Musyrifin menjelaskan area kantin sekolah disekat menggunakan tirai dan pembatas untuk membagi fungsi antara area kantin untuk pembagian Makan Bergizi Gratis (MBG) dan ruang belajar. Kemudian ruang terbuka di samping musala dijadikan dua kelas. Selain itu, ruang podcast, galeri, perpustakaan, hingga laboratorium sebagian digabung atau disekat untuk dialihfungsikan sementara sebagai ruang kegiatan belajar.

Musyrifin mengatakan belum mengetahui sampai kapan ratusan siswa akan belajar di kelas darurat, karena belum ada kepastian untuk perbaikan enam ruangan kelas yang terancam ambruk. Dia berharap perbaikan enam ruangan kelas yang terancam ambruk tersebut menjadi atensi Kementerian Pendidikan Dasar dan Menengah (Kemendikdasmen).

3. Siswa minta tolong ke Gubernur NTB

Musala yang disulap menjadi kelas darurat di SMAN 1 Gunungsari Lombok Barat. (IDN Times/Muhammad Nasir)

Siswa kelas XIE SMAN 1 Gunungsari, Ahmad Fazail Akbar, mengatakan sudah tiga minggu belajar di ruang kantin. Dia mengaku konsentrasinya sering terganggu akibat kebisingan, terutama saat jam istirahat tiba.

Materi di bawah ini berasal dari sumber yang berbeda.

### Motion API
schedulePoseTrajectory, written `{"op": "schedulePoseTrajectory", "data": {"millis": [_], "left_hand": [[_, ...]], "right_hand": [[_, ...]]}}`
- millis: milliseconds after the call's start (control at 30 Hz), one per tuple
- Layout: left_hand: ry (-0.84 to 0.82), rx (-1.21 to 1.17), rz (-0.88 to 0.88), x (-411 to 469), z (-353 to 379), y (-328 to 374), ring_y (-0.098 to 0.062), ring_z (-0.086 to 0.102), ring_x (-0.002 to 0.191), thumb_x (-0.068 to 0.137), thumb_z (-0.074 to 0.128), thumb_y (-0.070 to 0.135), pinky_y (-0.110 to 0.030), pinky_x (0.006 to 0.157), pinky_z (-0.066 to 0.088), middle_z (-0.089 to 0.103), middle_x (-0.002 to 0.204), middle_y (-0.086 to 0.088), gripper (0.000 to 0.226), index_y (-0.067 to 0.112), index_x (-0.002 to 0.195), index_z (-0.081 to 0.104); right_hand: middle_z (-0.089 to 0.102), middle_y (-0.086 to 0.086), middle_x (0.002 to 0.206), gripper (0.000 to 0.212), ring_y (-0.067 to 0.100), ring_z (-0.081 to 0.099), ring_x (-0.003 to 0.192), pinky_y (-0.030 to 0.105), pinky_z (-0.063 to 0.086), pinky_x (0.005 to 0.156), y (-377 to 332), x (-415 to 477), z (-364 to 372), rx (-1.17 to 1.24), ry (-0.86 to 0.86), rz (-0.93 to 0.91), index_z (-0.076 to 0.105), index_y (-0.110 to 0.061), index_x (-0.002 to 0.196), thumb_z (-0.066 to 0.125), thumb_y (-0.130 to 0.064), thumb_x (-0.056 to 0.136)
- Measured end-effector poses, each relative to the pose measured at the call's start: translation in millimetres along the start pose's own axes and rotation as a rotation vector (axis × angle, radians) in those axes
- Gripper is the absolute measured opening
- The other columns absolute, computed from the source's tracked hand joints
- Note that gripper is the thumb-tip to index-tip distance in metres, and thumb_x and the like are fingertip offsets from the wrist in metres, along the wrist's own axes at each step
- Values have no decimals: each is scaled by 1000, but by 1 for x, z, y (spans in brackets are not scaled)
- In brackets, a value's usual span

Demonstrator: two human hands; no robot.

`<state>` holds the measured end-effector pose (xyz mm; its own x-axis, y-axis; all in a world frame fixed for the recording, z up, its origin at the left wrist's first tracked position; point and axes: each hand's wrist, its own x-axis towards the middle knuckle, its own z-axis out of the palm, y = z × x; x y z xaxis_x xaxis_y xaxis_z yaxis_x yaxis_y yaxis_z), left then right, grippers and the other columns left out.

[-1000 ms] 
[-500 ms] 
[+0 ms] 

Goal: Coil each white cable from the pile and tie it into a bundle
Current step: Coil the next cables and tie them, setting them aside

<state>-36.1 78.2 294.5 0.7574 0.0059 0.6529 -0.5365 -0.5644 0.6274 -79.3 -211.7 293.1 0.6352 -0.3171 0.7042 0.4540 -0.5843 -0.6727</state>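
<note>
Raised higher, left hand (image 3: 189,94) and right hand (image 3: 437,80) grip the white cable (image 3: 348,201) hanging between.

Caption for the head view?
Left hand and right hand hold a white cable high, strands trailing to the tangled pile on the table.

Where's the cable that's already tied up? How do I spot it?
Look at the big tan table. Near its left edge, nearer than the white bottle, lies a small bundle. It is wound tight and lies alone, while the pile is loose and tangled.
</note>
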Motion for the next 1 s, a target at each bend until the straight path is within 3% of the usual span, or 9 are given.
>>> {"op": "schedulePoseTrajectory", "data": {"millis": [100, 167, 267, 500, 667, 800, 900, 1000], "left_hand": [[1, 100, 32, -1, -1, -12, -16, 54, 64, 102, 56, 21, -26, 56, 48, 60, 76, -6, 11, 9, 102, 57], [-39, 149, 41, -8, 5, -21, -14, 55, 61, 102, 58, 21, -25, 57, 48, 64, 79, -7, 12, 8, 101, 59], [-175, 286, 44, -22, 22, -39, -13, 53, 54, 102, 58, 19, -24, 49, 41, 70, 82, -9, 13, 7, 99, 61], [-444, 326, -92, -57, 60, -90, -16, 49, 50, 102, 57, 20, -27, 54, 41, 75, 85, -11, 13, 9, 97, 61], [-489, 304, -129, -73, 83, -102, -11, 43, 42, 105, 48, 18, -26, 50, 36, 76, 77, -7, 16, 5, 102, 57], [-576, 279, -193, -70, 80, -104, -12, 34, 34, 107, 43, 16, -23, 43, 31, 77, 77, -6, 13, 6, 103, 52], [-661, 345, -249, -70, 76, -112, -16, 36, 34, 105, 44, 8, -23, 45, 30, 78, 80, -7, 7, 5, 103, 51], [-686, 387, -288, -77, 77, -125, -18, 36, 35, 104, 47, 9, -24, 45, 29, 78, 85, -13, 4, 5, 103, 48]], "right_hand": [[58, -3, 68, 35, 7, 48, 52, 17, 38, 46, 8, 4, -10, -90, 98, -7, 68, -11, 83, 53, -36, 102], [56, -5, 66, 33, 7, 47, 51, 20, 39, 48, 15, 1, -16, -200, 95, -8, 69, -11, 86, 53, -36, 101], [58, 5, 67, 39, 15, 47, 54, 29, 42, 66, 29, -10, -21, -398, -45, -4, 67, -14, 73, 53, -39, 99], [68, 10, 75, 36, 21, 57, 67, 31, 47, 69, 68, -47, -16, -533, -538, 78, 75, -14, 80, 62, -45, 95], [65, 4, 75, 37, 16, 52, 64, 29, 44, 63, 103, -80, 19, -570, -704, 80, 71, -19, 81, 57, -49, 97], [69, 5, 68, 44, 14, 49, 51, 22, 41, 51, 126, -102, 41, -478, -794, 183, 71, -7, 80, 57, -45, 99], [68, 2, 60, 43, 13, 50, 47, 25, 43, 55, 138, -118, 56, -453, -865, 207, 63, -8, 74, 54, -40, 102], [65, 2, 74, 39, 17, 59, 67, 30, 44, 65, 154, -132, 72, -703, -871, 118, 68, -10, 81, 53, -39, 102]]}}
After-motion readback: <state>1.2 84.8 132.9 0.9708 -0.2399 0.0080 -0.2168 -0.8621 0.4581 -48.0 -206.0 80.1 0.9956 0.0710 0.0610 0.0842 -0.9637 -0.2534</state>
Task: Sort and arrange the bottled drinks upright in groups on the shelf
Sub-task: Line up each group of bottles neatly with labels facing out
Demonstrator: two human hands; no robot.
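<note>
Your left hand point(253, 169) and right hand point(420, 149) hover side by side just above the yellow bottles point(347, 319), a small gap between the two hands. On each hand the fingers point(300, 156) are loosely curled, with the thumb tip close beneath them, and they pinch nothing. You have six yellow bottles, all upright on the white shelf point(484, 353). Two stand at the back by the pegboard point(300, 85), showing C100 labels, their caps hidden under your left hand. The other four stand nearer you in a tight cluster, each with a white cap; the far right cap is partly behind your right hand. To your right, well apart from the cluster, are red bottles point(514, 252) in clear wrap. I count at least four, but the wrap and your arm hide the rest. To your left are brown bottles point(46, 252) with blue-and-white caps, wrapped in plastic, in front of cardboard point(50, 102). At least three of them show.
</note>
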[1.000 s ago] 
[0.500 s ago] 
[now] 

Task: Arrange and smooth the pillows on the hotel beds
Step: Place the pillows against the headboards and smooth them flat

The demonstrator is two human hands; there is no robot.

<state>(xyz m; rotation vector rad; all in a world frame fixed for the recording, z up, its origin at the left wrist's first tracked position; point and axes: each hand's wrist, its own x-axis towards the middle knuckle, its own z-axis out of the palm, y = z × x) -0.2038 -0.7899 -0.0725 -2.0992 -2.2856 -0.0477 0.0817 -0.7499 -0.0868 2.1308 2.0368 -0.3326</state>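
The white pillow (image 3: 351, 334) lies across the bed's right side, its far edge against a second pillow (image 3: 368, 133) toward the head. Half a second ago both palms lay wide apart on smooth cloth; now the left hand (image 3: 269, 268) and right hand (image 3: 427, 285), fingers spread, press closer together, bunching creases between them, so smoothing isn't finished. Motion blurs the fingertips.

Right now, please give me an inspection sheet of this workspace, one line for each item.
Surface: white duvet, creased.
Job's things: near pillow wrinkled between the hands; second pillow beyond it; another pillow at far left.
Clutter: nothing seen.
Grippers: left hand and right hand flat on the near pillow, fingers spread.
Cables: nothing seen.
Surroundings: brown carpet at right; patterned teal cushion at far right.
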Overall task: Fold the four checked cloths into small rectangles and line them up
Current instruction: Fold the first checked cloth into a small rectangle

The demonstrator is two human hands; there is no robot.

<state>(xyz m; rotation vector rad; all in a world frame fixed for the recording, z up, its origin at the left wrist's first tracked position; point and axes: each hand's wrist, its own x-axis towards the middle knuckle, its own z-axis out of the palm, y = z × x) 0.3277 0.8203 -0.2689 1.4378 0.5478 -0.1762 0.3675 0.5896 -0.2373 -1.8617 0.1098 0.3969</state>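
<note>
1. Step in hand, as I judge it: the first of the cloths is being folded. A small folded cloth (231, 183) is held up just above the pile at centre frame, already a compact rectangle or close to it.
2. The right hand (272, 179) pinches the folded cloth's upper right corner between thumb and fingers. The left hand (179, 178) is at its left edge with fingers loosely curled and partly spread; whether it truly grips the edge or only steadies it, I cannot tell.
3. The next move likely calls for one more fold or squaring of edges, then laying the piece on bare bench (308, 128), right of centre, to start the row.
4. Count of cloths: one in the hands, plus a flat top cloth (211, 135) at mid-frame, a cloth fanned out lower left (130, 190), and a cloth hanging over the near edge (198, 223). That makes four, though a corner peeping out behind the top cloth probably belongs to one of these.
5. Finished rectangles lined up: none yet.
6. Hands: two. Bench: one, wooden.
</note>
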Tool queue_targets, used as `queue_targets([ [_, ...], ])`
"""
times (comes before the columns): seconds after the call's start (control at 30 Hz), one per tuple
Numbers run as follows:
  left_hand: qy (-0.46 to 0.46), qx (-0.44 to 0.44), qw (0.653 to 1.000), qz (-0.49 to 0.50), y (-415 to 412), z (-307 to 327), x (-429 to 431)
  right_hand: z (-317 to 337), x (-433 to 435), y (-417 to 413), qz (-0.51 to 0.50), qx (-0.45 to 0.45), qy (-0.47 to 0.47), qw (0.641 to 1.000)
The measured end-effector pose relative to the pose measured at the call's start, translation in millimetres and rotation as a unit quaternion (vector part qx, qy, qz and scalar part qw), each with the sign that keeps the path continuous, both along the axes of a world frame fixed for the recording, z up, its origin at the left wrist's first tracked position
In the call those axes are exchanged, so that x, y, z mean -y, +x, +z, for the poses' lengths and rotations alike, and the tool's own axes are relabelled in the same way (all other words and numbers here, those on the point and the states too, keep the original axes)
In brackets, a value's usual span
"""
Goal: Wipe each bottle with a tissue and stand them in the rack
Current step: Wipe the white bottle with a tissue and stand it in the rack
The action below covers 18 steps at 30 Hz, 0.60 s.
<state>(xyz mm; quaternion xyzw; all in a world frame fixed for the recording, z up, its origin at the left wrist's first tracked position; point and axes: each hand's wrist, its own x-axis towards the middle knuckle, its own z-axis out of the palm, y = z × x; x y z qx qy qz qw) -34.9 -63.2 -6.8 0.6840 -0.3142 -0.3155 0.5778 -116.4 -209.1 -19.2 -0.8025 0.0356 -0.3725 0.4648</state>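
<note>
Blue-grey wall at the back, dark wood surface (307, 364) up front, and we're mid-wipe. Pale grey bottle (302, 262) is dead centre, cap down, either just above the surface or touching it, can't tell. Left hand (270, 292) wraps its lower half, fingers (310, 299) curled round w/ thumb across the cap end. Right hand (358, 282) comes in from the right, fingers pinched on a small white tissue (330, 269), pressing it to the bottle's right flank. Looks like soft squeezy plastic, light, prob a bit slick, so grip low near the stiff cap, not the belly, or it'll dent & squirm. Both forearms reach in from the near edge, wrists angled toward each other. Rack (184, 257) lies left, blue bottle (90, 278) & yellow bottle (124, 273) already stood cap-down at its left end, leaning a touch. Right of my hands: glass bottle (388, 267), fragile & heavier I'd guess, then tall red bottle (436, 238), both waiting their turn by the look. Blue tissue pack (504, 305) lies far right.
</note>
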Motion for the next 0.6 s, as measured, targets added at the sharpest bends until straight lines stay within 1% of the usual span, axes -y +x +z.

Siswi lainnya, Tamia Hidayah mengungkapkan rasa kaget dan kekhawatirannya saat pertama kali dipindahkan ke area kantin. Selain masalah debu dan suhu ruangan yang panas, yang kini telah disiasati dengan penambahan kipas angin oleh pihak sekolah, para siswa juga merasa terganggu dengan kebisingan aktivitas di luar kelas.

Kendati demikian, para siswa memahami bahwa langkah pengosongan kelas lama dilakukan demi menghindari risiko bencana menyusul insiden ambruknya bangunan sekolah seperti yang terjadi di SMAN 7 Mataram dan SMAN 1 Lingsar. Tamia berharap kepada Gubernur NTB Lalu Muhamad Iqbal dapat meninjau kondisi proses belajar mengajar siswa yang menempati kelas darurat.

"Pak, kami punya kelas di kantin, kami kurang fokus belajar di sini. Tolong bantu kami untuk dapat kelas yang lebih layak. Kalau bapak mau, boleh ke sini untuk melihat kondisi kelas kami," harapnya.

Pemerintah daerah maupun pusat diharapkan dapat segera merealisasikan bantuan rehabilitasi sarana dan prasarana sekolah. Sehingga kegiatan belajar mengajar di SMAN 1 Gunungsari bisa kembali berlangsung secara aman, nyaman, dan permanen.